--- START ---

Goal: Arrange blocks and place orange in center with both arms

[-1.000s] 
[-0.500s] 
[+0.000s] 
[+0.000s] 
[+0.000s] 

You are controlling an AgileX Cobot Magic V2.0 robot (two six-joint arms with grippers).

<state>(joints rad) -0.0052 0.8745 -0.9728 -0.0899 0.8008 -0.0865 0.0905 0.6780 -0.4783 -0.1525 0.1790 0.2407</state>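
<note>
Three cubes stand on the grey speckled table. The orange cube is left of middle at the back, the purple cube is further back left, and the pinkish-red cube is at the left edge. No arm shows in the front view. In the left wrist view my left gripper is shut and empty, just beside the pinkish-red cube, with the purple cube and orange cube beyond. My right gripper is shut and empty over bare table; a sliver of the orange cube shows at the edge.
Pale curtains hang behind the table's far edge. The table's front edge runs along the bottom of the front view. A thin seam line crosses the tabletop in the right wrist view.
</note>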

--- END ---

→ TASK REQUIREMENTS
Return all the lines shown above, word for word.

→ RESULT BELOW
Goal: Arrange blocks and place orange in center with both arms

[-1.000s] 
[-0.500s] 
[+0.000s] 
[+0.000s] 
[+0.000s] 

You are controlling an AgileX Cobot Magic V2.0 robot (two six-joint arms with grippers).

<state>(joints rad) -0.0052 0.8745 -0.9728 -0.0899 0.8008 -0.0865 0.0905 0.6780 -0.4783 -0.1525 0.1790 0.2407</state>
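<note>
Three cubes stand on the grey speckled table. The orange cube is left of middle at the back, the purple cube is further back left, and the pinkish-red cube is at the left edge. No arm shows in the front view. In the left wrist view my left gripper is shut and empty, just beside the pinkish-red cube, with the purple cube and orange cube beyond. My right gripper is shut and empty over bare table; a sliver of the orange cube shows at the edge.
Pale curtains hang behind the table's far edge. The table's front edge runs along the bottom of the front view. A thin seam line crosses the tabletop in the right wrist view.
</note>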

There is no more to the output.